What the exercise asks —
An exact copy of all the data is the required output.

Data below —
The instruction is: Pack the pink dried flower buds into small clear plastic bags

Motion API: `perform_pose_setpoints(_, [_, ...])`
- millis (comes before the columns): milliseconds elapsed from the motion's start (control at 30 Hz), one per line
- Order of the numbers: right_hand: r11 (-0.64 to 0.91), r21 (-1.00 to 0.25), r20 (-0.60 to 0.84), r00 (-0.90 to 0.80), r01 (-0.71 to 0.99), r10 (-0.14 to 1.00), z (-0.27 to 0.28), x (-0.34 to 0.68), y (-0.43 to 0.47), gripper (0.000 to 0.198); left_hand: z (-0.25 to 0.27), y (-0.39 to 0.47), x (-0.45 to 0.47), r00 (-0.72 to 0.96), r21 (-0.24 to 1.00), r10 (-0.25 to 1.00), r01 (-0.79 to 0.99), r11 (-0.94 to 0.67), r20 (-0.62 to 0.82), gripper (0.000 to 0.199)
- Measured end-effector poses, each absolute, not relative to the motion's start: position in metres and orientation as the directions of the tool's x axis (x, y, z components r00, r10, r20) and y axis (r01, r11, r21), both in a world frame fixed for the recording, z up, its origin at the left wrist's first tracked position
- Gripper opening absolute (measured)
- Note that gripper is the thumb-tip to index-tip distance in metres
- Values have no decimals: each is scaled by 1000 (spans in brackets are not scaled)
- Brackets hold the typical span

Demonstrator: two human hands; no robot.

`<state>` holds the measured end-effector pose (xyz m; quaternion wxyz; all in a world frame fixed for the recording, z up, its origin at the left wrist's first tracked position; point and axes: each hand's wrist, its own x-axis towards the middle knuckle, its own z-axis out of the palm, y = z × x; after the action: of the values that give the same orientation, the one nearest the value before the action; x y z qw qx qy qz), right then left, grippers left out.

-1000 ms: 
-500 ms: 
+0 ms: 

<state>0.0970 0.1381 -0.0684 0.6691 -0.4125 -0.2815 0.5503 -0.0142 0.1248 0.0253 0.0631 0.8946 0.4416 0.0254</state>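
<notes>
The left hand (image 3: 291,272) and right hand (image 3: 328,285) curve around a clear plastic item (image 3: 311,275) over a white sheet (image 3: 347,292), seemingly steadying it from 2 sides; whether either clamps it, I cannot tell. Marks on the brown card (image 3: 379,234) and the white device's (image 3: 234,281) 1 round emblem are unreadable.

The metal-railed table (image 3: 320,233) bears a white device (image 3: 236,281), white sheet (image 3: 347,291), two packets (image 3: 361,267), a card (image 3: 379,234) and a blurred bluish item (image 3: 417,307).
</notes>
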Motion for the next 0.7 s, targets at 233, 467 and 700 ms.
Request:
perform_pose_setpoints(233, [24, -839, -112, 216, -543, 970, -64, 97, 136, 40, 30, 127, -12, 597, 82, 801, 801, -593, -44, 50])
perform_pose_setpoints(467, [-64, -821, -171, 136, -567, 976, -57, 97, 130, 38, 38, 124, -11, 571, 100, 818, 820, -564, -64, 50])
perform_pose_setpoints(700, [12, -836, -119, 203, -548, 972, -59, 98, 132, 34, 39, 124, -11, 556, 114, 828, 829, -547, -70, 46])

Solved exercise —
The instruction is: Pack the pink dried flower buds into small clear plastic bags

Motion API: `perform_pose_setpoints(_, [_, ...])`
- millis (comes before the columns): milliseconds elapsed from the motion's start (control at 30 Hz), one per line
- Order of the numbers: right_hand: r11 (-0.64 to 0.91), r21 (-1.00 to 0.25), r20 (-0.60 to 0.84), r00 (-0.90 to 0.80), r01 (-0.71 to 0.99), r10 (-0.14 to 1.00), z (-0.27 to 0.28), x (-0.34 to 0.68), y (-0.43 to 0.47), gripper (0.000 to 0.198); left_hand: z (-0.25 to 0.27), y (-0.39 to 0.47), x (-0.45 to 0.47), r00 (-0.72 to 0.96), r21 (-0.24 to 1.00), r10 (-0.25 to 1.00), r01 (-0.79 to 0.99), r11 (-0.94 to 0.67), r20 (-0.62 to 0.82), gripper (0.000 to 0.199)
- Measured end-effector poses, each absolute, not relative to the motion's start: position in metres and orientation as the directions of the tool's x axis (x, y, z components r00, r10, r20) and y axis (r01, r11, r21), both in a world frame fixed for the recording, z up, its origin at the left wrist's first tracked position
- Gripper opening absolute (measured)
- Note that gripper is the thumb-tip to index-tip distance in metres
- Values have no decimals: each is scaled by 1000 (spans in brackets are not scaled)
- Brackets hold the typical span

Demonstrator: two human hands; no robot.

`<state>` holds the measured end-effector pose (xyz m; quaternion wxyz; all in a world frame fixed for the recording, z up, its origin at the left wrist's first tracked position; point and axes: each hand's wrist, its own x-axis towards the middle knuckle, its own z-axis out of the palm, y = z × x; after the action: of the values that give the same orientation, the one nearest the value before the action; x y z qw qx qy qz), right then left, grippers left out.

-1000 ms: 
-500 ms: 
+0 ms: 

<state>0.0970 0.1381 -0.0684 0.6691 -0.4125 -0.2815 0.5503 -0.0142 0.1248 0.0253 0.0631 0.8946 0.4416 0.0254</state>
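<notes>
The left hand (image 3: 291,272) and right hand (image 3: 328,285) curve around a clear plastic item (image 3: 311,275) over a white sheet (image 3: 347,292), seemingly steadying it from 2 sides; whether either clamps it, I cannot tell. Marks on the brown card (image 3: 379,234) and the white device's (image 3: 234,281) 1 round emblem are unreadable.

The metal-railed table (image 3: 320,233) bears a white device (image 3: 236,281), white sheet (image 3: 347,291), two packets (image 3: 361,267), a card (image 3: 379,234) and a blurred bluish item (image 3: 417,307).
</notes>
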Motion for the next 0.7 s, targets at 233, 467 and 700 ms.
Request:
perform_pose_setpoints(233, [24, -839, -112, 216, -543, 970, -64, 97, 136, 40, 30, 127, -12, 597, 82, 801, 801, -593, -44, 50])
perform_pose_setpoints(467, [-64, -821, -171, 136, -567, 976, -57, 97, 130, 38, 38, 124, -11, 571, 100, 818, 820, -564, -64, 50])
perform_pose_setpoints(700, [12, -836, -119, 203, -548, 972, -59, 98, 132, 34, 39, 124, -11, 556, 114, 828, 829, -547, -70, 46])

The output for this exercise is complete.